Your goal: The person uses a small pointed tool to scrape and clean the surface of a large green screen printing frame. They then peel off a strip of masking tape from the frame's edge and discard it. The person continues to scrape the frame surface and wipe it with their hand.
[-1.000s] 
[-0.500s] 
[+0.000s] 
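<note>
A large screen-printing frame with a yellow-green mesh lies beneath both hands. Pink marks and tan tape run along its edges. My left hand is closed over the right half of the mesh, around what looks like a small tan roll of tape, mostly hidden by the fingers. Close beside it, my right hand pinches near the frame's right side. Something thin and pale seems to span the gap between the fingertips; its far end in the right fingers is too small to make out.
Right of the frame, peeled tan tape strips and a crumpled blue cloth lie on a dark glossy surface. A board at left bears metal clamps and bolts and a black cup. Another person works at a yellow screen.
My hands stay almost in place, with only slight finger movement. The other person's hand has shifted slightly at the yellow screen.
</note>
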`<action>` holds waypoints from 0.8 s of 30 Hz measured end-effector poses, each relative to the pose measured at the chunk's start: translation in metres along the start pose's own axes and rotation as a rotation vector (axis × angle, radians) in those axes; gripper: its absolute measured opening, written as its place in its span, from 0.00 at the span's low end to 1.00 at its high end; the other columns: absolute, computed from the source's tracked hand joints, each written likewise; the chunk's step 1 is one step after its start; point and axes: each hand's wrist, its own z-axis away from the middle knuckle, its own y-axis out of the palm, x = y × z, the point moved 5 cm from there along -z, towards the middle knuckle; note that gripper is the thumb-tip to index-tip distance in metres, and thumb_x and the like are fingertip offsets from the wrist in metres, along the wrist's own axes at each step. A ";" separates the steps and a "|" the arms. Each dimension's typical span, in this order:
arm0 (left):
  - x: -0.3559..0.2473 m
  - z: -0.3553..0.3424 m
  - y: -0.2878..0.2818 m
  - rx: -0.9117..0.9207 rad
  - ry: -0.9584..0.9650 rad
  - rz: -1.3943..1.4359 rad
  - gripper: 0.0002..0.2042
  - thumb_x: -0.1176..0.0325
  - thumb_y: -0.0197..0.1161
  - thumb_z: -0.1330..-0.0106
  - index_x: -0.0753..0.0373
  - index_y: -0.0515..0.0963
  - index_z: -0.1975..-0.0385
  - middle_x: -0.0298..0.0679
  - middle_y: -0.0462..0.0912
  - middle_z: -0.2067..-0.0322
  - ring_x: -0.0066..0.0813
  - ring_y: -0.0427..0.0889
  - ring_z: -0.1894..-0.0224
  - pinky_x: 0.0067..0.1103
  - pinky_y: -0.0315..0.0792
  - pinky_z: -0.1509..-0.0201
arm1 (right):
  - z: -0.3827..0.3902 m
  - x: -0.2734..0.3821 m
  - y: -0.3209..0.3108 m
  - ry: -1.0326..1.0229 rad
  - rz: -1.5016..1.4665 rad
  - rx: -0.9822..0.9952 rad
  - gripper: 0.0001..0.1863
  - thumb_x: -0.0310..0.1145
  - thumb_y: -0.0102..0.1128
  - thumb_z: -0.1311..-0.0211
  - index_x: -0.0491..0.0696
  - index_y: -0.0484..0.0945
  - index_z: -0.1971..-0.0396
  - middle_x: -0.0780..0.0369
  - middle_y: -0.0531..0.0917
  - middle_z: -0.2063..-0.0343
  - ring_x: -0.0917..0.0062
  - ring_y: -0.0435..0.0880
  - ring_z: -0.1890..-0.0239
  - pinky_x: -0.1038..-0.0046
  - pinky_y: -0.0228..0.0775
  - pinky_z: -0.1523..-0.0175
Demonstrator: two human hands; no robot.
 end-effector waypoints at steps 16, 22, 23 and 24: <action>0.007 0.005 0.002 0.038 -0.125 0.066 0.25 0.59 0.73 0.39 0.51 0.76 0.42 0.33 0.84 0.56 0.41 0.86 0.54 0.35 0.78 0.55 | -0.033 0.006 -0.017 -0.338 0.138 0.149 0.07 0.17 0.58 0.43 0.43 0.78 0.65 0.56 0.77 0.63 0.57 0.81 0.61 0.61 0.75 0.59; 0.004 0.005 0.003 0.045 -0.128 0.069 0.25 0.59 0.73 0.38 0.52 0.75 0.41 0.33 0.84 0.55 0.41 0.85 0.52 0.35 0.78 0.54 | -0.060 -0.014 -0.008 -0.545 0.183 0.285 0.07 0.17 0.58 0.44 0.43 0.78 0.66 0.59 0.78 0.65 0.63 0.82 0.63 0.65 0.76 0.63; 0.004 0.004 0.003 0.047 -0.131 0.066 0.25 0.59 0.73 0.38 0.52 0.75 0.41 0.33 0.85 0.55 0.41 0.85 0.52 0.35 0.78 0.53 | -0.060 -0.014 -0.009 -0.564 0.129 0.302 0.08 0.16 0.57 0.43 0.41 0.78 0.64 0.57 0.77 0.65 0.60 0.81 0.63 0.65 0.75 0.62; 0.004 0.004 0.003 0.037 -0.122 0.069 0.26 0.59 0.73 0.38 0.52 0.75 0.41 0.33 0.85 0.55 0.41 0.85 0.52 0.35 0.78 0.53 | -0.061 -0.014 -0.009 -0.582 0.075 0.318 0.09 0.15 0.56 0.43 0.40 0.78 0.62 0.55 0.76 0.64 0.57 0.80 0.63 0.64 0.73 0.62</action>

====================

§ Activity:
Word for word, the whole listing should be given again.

§ Exercise response:
Your goal: The person uses a small pointed tool to scrape and clean the surface of a large green screen printing frame. They then peel off a strip of masking tape from the frame's edge and discard it. The person continues to scrape the frame surface and wipe it with their hand.
[-1.000s] 
[-0.500s] 
[+0.000s] 
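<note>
A large screen-printing frame with a yellow-green mesh lies beneath both hands. Pink marks and tan tape run along its edges. My left hand is closed over the right half of the mesh, around what looks like a small tan roll of tape, mostly hidden by the fingers. Close beside it, my right hand pinches near the frame's right side. Something thin and pale seems to span the gap between the fingertips; its far end in the right fingers is too small to make out.
Right of the frame, peeled tan tape strips and a crumpled blue cloth lie on a dark glossy surface. A board at left bears metal clamps and bolts and a black cup. Another person works at a yellow screen.
My hands stay almost in place, with only slight finger movement. The other person's hand has shifted slightly at the yellow screen.
</note>
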`<action>` holds waypoints from 0.8 s of 30 Hz measured end-effector poses, each relative to the pose measured at the chunk's start: translation in metres along the start pose's own axes and rotation as a rotation vector (axis × angle, radians) in those axes; gripper: its absolute measured opening, written as its place in its span, from 0.00 at the span's low end to 1.00 at its high end; the other columns: absolute, computed from the source's tracked hand joints, each written likewise; the chunk's step 1 is one step after its start; point and axes: each hand's wrist, its own z-axis away from the middle knuckle, its own y-axis out of the palm, x = y × z, the point moved 5 cm from there along -z, towards the middle knuckle; note that gripper is the thumb-tip to index-tip distance in metres, and thumb_x and the like are fingertip offsets from the wrist in metres, along the wrist's own axes at each step. A ";" separates the steps and a "|" the arms. Each dimension's typical span, in this order:
arm0 (left):
  - x: -0.3559..0.2473 m
  - z: -0.3553..0.3424 m
  - y: -0.2878..0.2818 m
  - rx: -0.9117..0.9207 rad
  - ry: -0.9584..0.9650 rad
  - rz: -1.3943..1.4359 rad
  - gripper: 0.0002..0.2042
  - thumb_x: -0.1176..0.0325
  - thumb_y: -0.0197..0.1161
  - thumb_z: -0.1330..-0.0106
  - index_x: -0.0753..0.0373
  - index_y: -0.0515..0.0963
  - index_z: -0.1975..-0.0385
  - middle_x: -0.0298..0.0679
  - middle_y: -0.0462..0.0912
  - middle_z: -0.2067..-0.0322
  - ring_x: -0.0066..0.0813
  - ring_y: -0.0427..0.0889
  - ring_z: -0.1894..-0.0224
  - pinky_x: 0.0067..0.1103
  - pinky_y: -0.0315..0.0792
  - pinky_z: -0.1509..-0.0201
arm1 (right):
  - z: -0.3827..0.3902 m
  - x: -0.2734..0.3821 m
  - y: -0.3209..0.3108 m
  - ry: -1.0326..1.0229 rad
  - rz: -1.5016..1.4665 rad
  - rx: -0.9822..0.9952 rad
  - gripper: 0.0001..0.1863
  - thumb_x: -0.0310..0.1145
  - thumb_y: -0.0102..0.1128
  - thumb_z: -0.1311..-0.0211
  - index_x: -0.0491..0.0696
  - index_y: -0.0484..0.0945
  - index_z: -0.1971..-0.0396
  - middle_x: -0.0780..0.0369
  - middle_y: -0.0531..0.0917
  - middle_z: -0.2063..-0.0343
  - ring_x: -0.0917..0.0062
  - ring_y: -0.0435..0.0880
  - ring_z: -0.1890..-0.0239
  - pinky_x: -0.1038..-0.0046
  - pinky_y: -0.0228..0.0775
  - pinky_z: -0.1523..-0.0175
Demonstrator: two human hands; no robot.
 end-effector waypoints at steps 16, 22, 23 and 24: <action>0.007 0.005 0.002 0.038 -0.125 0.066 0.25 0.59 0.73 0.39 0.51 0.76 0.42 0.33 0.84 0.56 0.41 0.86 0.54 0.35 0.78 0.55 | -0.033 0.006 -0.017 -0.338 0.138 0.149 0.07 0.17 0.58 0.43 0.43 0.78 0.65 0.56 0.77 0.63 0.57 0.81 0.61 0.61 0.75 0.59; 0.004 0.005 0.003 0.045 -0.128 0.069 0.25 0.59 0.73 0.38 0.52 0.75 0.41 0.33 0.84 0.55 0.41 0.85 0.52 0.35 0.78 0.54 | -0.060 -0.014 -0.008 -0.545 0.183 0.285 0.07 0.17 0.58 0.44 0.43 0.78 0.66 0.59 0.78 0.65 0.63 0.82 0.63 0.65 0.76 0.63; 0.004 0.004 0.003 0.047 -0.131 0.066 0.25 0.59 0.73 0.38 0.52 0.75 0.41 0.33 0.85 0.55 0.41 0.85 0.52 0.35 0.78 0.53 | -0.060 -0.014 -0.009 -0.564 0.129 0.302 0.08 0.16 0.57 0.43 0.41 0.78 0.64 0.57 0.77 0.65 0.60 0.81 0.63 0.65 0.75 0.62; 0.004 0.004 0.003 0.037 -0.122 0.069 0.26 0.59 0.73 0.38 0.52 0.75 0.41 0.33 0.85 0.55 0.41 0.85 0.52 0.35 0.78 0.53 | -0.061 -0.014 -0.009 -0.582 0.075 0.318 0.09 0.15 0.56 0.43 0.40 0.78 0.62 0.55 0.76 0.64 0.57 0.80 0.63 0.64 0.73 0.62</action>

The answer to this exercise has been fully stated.